I may or may not have referenced Richard Siken at some point in this fic.

(See the end of the work for more notes.)

Work Text:

Something’s bothering him.

It’s not like you were paying extra hard attention or anything, but you can tell. He’s leaning across from you, hunched over a standing table, elbows neatly crossed on top of the dented metal. The old rickety van that's been converted into a food truck hisses and pops behind you, flooding the air with the smell of oil and grilled meat. 

There’s an umbrella affixed through the centre of the table, casting a patch of shadow over the both of you, which you’re particularly grateful for. The afternoon sun is especially brutal today as the heat seeps straight through your navy standard-issued R.P.D. uniform.

A seagull's cawing carries over from somewhere down the docks. You tug at your collar again and again to let a little air in. The fabric feels sticky. Your uniform clings oppressively to your skin in all the wrong places.

You take another bite of your burger.

Perfect.

Greasy and indulgently salty. The type that makes your mouth water and your arteries want to cry out in disdain at the same time. Not that you minded it all that much. You’re planning on living for a good time, not for a long time, anyway.

Leon pushes a fry around in his tray in absent circles, leaving a long streak of grease across the plastic. His eyes have that distant glaze in them, focus slipping in and out, going somewhere dark and decrepit, and you can’t follow them.

You know that look on his face. You’ve seen it more often in recent years. He’s somewhere far away right now, far beyond this cramped little food truck lot, like he’s watching a movie only he can see. And whatever’s playing behind his squinted eyelids isn’t kind.

You and Leon went through the same police academy together. You suffered through it side by side: the same cramped dorms, the same yards, the same hellish drills that Drill Sergeant Jack Krauser loves to dish out—like somehow you lot were the ones personally responsible for the falling out with his fiancée.

So naturally, somewhere in between push-ups in the rain and mind-numbing criminal law lectures, you and Leon became good friends. 

Which means that Leon Scott Kennedy has known you longer than Claire Redfield. Even longer than the ever-elusive Detective Ada Wong, whom you’re utterly convinced he has a deeply complicated will-they-won’t-they thing for.

You try not to get too bitter at the thought. You also try not to get too bitter at the one-sided affection you’d amassed over the years by working with him. And that weight gets heavier when he inevitably falls for someone else in much of the same way.

Still, you were drawn impossibly close to him, even when he was still a fresh-faced rookie. You were much like a sunflower, dutifully turning its head towards the sun. His blatant optimism back then had been so palpable that it just clung to you, buzzing lightly beneath your skin, and he had this sort of spark in him that made you want to stay forever in his orbit. 

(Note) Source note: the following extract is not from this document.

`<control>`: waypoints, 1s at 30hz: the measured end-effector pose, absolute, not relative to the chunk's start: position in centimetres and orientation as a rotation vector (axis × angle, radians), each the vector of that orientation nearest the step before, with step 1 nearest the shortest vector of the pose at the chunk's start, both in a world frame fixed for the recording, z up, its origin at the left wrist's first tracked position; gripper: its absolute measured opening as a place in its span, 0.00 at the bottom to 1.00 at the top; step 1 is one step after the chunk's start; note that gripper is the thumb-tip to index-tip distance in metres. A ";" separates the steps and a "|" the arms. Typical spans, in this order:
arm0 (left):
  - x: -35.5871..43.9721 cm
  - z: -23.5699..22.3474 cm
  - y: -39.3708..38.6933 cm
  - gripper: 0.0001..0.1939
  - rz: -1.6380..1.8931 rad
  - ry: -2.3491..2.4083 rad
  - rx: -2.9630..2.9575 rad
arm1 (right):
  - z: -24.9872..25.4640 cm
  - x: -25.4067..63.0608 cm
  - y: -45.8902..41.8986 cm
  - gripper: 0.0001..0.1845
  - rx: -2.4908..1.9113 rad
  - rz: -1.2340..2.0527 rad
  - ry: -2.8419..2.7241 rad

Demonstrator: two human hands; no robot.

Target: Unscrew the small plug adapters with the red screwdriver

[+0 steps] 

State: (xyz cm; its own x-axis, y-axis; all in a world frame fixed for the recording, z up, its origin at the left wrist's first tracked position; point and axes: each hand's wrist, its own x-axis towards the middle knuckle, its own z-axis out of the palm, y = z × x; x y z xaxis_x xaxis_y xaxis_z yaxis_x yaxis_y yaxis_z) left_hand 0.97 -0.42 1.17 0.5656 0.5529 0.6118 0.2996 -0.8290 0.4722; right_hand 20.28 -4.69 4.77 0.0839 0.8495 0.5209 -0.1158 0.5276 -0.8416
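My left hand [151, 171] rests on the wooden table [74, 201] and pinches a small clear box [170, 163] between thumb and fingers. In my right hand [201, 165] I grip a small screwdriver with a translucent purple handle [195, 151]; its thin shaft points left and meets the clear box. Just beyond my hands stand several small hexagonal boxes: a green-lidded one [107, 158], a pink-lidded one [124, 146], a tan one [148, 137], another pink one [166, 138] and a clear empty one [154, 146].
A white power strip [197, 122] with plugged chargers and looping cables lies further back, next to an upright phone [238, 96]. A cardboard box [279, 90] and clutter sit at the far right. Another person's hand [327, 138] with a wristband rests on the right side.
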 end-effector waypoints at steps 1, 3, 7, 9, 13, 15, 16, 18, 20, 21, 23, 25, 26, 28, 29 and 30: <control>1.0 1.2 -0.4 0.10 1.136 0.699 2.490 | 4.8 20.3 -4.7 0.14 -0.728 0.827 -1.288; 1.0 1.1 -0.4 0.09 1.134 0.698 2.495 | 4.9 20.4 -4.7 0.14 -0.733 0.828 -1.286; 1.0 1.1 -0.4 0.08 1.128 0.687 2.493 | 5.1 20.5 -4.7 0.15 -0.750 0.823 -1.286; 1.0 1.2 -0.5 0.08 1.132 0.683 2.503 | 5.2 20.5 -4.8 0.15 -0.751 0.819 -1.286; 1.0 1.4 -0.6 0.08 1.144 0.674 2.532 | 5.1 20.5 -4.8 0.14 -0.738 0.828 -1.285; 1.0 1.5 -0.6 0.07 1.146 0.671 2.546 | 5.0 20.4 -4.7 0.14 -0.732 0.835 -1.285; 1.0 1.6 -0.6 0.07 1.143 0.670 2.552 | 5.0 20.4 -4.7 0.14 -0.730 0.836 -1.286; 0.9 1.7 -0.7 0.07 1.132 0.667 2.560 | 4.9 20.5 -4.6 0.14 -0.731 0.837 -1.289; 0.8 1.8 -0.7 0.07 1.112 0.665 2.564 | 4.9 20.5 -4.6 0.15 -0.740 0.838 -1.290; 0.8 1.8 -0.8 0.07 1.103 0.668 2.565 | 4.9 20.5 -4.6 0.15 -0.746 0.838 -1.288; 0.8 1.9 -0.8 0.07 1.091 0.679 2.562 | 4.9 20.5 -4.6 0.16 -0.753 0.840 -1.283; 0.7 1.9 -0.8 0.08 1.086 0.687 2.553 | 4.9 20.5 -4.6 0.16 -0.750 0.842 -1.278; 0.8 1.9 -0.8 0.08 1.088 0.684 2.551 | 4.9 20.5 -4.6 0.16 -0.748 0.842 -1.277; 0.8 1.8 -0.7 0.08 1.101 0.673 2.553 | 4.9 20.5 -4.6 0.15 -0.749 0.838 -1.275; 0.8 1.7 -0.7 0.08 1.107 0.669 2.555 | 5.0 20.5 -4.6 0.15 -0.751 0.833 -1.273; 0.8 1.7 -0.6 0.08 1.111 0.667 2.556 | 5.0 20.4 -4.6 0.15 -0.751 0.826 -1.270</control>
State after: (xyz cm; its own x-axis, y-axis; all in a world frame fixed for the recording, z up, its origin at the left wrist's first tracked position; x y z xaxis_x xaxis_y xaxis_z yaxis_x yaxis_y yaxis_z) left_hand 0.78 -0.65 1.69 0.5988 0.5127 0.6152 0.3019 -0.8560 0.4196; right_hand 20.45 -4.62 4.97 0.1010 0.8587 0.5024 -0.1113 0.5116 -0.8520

You remember him as clearly as a nice summer’s day.

“Oh, hey! It’s you.”

You’d looked up to find him beaming at you, his blond hair a little too neat, his posture a little too straight.

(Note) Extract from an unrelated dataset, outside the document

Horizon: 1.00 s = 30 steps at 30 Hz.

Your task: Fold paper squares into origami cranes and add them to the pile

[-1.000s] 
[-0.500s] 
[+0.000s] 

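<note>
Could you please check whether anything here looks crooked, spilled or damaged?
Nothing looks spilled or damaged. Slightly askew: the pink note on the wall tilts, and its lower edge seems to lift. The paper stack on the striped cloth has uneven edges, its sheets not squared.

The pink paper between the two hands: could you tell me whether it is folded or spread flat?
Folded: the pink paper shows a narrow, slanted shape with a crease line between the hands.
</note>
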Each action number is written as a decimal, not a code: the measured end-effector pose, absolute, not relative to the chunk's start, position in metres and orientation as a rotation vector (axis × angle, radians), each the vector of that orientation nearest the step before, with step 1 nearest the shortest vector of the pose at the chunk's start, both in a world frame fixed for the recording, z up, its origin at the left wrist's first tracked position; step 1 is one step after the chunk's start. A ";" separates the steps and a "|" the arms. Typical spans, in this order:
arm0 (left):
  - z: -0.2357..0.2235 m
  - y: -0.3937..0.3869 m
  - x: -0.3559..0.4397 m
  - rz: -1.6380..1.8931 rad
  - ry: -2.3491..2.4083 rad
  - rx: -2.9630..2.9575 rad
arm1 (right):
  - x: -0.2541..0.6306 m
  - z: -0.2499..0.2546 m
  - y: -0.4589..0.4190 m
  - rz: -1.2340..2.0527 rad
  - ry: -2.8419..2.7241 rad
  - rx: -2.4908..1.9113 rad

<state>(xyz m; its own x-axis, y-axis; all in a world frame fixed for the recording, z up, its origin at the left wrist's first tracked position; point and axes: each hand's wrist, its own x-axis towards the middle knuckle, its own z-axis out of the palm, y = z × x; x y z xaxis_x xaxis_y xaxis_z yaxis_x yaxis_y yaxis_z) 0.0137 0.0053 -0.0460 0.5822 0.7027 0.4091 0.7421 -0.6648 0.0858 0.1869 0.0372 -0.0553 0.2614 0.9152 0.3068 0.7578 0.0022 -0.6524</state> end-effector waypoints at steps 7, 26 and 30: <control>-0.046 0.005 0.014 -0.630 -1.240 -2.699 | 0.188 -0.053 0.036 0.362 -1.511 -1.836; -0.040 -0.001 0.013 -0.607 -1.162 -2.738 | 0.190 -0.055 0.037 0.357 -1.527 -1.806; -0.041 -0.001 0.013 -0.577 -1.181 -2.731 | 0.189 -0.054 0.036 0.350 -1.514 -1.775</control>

You’d just stepped into the station, balancing a heavy cardboard box full of your personal belongings on your hip. You crammed in everything you thought was important at the time. A sad little plant that’s definitely seen better days sits in the corner. Stacked beside it were worn-out notebooks with old coffee stains on the edges, and nestled between them was your ceramic cat mug. Its ears are chipped in the corners, but it’s still your favourite thing. It followed you through two cities, three dead-end jobs and more bad days than you can count.

Your favourite thing.

Only second to Leon Kennedy, of course.

“You remember me, right? From the police academy?” 

Of course you did. His smile had taken up space in your head rent-free since the day you first met. You bit your lip, schooling your expression into something normal and totally casual. “Yeah.” You said, letting a genuine smile cross your lips. “I remember.”

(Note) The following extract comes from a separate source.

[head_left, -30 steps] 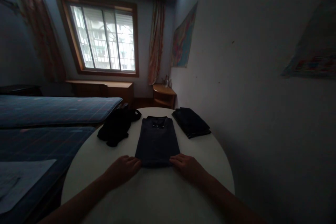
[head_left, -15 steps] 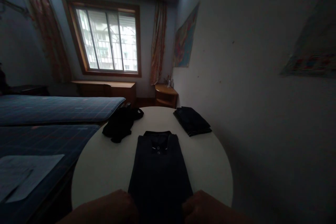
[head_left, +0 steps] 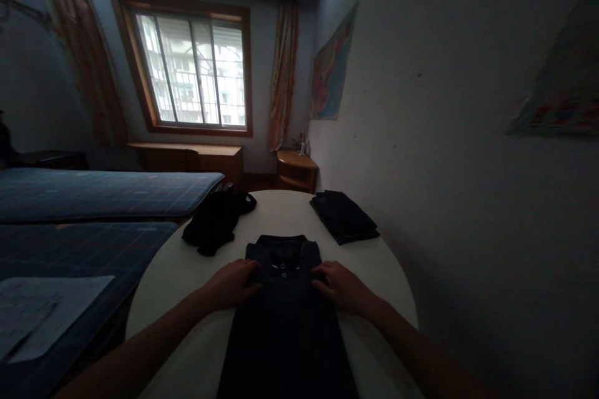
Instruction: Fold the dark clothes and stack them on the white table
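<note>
A dark collared shirt, folded into a long strip, lies down the middle of the round white table, its collar pointing away from me. My left hand rests on the shirt's left side just below the collar. My right hand rests on the right side at the same height. Both hands have fingers curled over the fabric edges; the dim light hides whether they grip it.
A crumpled black garment lies at the table's far left. A folded dark stack sits at the far right, near the wall. Beds with blue plaid covers stand to the left, with white papers on the nearer one.
The shirt has been pulled toward me along the table. My hands, earlier at its near edge, have moved up to the collar end.
</note>
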A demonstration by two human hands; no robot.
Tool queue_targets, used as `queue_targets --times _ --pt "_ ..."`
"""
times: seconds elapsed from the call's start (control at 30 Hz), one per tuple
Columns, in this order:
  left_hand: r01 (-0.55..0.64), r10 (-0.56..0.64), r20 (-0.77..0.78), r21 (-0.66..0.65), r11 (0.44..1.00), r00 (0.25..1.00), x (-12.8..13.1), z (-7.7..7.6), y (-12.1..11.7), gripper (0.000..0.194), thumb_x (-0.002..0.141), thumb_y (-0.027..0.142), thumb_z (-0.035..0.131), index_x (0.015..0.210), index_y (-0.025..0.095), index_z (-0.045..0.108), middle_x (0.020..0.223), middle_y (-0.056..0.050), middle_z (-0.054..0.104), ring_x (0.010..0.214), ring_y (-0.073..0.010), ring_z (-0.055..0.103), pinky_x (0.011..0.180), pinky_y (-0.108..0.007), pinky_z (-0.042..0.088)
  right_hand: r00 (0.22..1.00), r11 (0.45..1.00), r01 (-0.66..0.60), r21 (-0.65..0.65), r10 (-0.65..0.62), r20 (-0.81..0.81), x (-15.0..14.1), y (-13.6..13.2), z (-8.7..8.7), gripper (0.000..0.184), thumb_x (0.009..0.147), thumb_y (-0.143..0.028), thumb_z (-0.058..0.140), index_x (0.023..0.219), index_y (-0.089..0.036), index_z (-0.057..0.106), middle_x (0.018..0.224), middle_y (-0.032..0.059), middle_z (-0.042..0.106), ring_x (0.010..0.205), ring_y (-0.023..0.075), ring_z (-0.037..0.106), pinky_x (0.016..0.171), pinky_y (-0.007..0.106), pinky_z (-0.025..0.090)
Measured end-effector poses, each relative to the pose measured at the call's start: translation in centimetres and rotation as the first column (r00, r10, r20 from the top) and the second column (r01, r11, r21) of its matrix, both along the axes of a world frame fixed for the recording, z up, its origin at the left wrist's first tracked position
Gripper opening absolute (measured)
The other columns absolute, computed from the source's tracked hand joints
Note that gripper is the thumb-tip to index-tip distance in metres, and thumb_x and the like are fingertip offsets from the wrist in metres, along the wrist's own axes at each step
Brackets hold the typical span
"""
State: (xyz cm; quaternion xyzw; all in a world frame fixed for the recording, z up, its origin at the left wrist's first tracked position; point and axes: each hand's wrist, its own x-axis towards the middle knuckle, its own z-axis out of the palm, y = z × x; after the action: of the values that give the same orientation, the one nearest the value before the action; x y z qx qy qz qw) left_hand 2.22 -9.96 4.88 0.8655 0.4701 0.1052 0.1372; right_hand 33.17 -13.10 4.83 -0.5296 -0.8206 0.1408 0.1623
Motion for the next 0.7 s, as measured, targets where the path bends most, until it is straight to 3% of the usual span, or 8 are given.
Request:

He laughed, full of mirth and easy joy. “I can’t believe your desk is right across from mine.”

His grin is stretched wide, crinkling the corners of his eyes, and you can practically picture him wagging some invisible puppy tail in excitement.

The golden retriever energy that radiated off him was stupidly contagious, so much so that you had to bite the inside of your cheek to keep yourself from showing just how giddy he made you.

Maybe you’ve finally found your big break. Maybe you’ve found the promise of sunlight finally piercing through after a long, depressing stretch of rain, because the idea of spending at least the next six months sitting across from your long-lost crush? It felt like winning the damn lottery.

You giggle to yourself, the sound slipping out into an ugly snort.

Leon arches a brow, his beautiful forehead creasing. He gazes questioningly at your half-eaten burger, like it might be the one responsible for your malfunction. “What’s so funny?”

That breaks you out of your momentary stupor.

You splutter, a hiccup of laughter still stuck in your throat. You spit out a mangled bit of lettuce, and it plops into the wrapping paper in a way that’s definitely not cute.

Pink tinges the high of your cheeks. It is, without a shadow of a doubt, the least flattering thing you’ve done in front of another human being for months.

“Nothing.” You say quickly, clearing your throat and swiping your hand across your mouth in embarrassment, pretending to get rid of any stray sauce or crumbs. “Just uhm—nothing.”. 

The hint of a smirk threatens to pull at the corners of his mouth. He fights it, holds it back, like he is doing you the courtesy of not letting you see the full thing. His eyes flicker to you and this time, there’s a shining glint to them.

You stay silent, picking mindlessly at the sesame seeds stuck on top of your bun. You roll one between your fingers, press it flat with your thumb. You don’t trust your voice to work when he looks at you like that.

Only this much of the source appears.